The Chakrabarty group have been conducting research focusing on the following themes. Please click on the hyperlinks to read more!
Our lab actively participates in field campaigns to measure the optical properties of atmospheric brown carbon from wildfires, biomass burnings, and industrial emissions and collects particle samples for offline analyses on their refractive indices, morphologies, and homogeneities. In addition to field studies, we also investigate optical and physical properties of biomass burning aerosols from the combustion of different types of biomass fuels under controlled laboratory conditions.
We constrain aerosol-radiation interactions in the atmosphere and the cryosphere by estimating direct forcing efficiencies and radiative forcing. We incorporate field and laboratory optical property data in our models and utilize tools such as libRadtran, SNICAR and WRF-Chem. Our studies have previously covered radiative forcing due to brown carbon aerosols from the burning of boreal peatlands. Recent work has focused on predictions of snow surface radiative forcing due to dark brown carbon deposition from wildfires.
We leverage the fundamental principles of physics to create diverse shapes for atmospheric aerosol particles. We subsequently apply a range of computational methods such as the Discrete-dipole approximation (DDA), Multiple sphere T-Matrix method (MSTM), and Mie Theory to compute the optical properties of individual aerosol particles. These single particle optical properties are then utilized in Radiative Transfer simulations conducted on regional and global scales.
The lab continues to work on the development of instrumentation for the measurement of aerosol optical properties. Instruments include photoacoustic spectrometers to measure aerosol absorption using first principles and also an asymmetry parameter monitor. These in-house designed instrumentation are regularly used for field campaigns and lab-based emission measurements. Using the measurements, we also develop techniques to correct filter-based absorption measurements that suffer from artefacts that are difficult to predict.
The group develops easy-to-use software packages to model aerosol optical properties at varying levels of complexity. These include properties of spherical particles using Mie theory (PyMieScatt) and also of complex fractal shapes using the Discrete Dipole Approximation (pyBCabs).
The group develops novel techniques to manufacture materials for application to industry. This includes an understanding of fundamental processes, for example, the novel kinetics of aerosol-to-gel transitions to develop a method to manufacture aerosol gels like titania and silica using a novel flame synthesis technique.

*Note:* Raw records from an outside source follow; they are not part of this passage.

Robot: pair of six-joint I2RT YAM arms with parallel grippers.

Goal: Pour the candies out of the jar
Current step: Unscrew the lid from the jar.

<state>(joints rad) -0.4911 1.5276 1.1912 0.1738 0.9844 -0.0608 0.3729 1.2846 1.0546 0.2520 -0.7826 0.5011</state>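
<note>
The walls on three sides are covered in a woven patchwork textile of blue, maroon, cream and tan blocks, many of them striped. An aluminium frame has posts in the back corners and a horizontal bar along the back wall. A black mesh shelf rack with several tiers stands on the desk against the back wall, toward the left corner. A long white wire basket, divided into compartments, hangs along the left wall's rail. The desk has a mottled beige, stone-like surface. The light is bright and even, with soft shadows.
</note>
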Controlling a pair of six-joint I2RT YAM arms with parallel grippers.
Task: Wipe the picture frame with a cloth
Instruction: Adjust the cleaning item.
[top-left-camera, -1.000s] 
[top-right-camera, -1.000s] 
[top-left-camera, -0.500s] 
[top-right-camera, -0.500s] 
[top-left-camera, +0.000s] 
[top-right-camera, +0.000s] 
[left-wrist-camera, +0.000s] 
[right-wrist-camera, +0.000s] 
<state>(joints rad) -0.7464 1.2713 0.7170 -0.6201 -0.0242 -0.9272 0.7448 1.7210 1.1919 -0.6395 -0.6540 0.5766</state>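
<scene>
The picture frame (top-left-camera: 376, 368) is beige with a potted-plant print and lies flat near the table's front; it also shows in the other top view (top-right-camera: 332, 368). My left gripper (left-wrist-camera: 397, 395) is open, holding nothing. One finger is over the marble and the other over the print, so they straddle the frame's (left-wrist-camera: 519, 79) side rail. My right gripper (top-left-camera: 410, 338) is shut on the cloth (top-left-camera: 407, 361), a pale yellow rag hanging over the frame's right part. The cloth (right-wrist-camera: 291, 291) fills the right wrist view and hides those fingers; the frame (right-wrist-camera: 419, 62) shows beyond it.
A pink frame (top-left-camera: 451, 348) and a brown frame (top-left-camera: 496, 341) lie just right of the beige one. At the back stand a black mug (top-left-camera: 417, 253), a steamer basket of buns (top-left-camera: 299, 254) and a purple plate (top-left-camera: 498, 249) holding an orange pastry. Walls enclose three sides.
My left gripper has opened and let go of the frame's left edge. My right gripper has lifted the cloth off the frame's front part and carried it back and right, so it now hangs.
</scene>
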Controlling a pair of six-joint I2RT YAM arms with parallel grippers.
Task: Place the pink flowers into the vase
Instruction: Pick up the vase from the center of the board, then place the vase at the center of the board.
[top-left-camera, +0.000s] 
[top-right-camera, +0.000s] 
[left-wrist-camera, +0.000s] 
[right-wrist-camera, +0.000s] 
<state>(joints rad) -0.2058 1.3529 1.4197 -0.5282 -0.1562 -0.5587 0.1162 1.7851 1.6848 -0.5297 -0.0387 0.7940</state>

The Chakrabarty Group, in collaboration with the Washington University School of Medicine, are working on the development of quick and adaptable diagnostic tools for disease management during the COVID-19 pandemic. One project was on designing a Breath Aerosol Analyzer testing platform with potent applications for swift and accurate mass testing. We integrated an affordable collection device to sample patient breath aerosols and an ultrasensitive Micro-Immunoelectrode (MIE) Biosensor for detecting SARS-CoV-2 viral particles in exhaled breath.
COVID-19 is a disease caused by Severe Acute Respiratory Syndrome Coronavirus 2 (SARS-CoV-2) that is primarily transmitted through aerosols. The rapid detection of the virus in real-time can help slow down the spread of the disease. Our team has developed a highly efficient bioaerosol sampler using wet cyclone sampling technology that can continuously monitor and sample airborne viruses. In collaboration with Dr. John Cirrito and Dr. Carla Yuede from the WashU School of Medicine, we have coupled this high flow biosampler with a llama-derived nanobody-based micro-immunoelectrode (MIE) biosensor that specifically targets the SARS-CoV-2 spike protein.
We are developing a system that allows mice to move freely while being exposed to particulate matter (PM) chemical components. This will help us investigate the potential link between PM and Alzheimer’s disease (AD) markers. We are using a state-of-the-art, real-time microdialysis setup and collaborating with Dr. John Cirrito and Dr. Carla Yuede from the WashU School of Medicine to design a mouse model that will enable us to study the effects of controlled PM exposure on AD biomarkers.
The lab is involved in modelling the spread of infectious diseases like SARS-CoV-2 to study the effect of ambient aerosol particles and possible implications to environmental justice. Another study involved modelling tics that exhibit fractality – lack black carbon – which can aid the monitoring of its severity.